Res-NeuS: Deep Residuals and Neural Implicit Surface Learning for Multi-View Reconstruction

Sensors (Basel). 2024 Jan 29;24(3):881. doi: 10.3390/s24030881.

Abstract

Surface reconstruction using neural networks has proven effective in reconstructing dense 3D surfaces through image-based neural rendering. Nevertheless, current methods are challenging when dealing with the intricate details of large-scale scenes. The high-fidelity reconstruction performance of neural rendering is constrained by the view sparsity and structural complexity of such scenes. In this paper, we present Res-NeuS, a method combining ResNet-50 and neural surface rendering for dense 3D reconstruction. Specifically, we present appearance embeddings: ResNet-50 is used to extract the appearance depth features of an image to further capture more scene details. We interpolate points near the surface and optimize their weights for the accurate localization of 3D surfaces. We introduce photometric consistency and geometric constraints to optimize 3D surfaces and eliminate geometric ambiguity existing in current methods. Finally, we design a 3D geometry automatic sampling to filter out uninteresting areas and reconstruct complex surface details in a coarse-to-fine manner. Comprehensive experiments demonstrate Res-NeuS's superior capability in the reconstruction of 3D surfaces in complex, large-scale scenes, and the harmful distance of the reconstructed 3D model is 0.4 times that of general neural rendering 3D reconstruction methods and 0.6 times that of traditional 3D reconstruction methods.

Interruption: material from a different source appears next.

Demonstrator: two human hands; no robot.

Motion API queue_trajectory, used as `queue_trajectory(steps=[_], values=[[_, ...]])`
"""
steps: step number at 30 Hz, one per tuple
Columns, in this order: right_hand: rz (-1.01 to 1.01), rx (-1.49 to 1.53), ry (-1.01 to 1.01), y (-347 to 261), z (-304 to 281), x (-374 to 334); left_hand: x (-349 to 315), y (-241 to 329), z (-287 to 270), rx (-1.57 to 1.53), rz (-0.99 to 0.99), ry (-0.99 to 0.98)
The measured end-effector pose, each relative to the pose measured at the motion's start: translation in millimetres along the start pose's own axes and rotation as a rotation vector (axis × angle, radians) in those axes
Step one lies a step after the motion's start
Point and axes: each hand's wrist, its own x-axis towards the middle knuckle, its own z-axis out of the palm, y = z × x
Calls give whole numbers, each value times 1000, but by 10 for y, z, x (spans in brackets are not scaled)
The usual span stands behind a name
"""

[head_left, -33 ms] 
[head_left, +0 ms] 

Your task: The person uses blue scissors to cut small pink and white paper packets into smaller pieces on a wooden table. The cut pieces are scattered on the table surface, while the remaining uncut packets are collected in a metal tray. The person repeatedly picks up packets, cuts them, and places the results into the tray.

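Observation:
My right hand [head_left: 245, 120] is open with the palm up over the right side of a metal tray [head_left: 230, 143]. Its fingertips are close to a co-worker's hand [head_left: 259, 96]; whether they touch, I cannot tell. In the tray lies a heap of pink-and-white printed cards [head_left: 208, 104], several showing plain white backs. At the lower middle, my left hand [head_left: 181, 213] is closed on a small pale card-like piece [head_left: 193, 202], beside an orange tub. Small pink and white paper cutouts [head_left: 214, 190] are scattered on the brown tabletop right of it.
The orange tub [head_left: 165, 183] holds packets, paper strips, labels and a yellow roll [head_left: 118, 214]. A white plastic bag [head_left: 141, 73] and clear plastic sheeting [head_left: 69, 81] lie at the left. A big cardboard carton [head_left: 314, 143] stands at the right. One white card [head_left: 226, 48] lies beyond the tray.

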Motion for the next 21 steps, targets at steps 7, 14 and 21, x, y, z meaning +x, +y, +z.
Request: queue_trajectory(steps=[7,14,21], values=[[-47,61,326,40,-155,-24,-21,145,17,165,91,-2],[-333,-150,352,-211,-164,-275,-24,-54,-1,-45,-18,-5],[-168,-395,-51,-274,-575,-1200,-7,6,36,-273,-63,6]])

Keywords: ResNet-50; appearance embedding; neural radiance field; rendering; surface reconstruction.

Grants and funding

This research was funded by the project of Heilongjiang Provincial Academy of Sciences (No. JQ2024ZN01) and the project of Heilongjiang Provincial Department of Finance (No. CZKYF2023-1-A008) and the Natural Science Foundation of Heilongjiang Province (No. LH2021C078).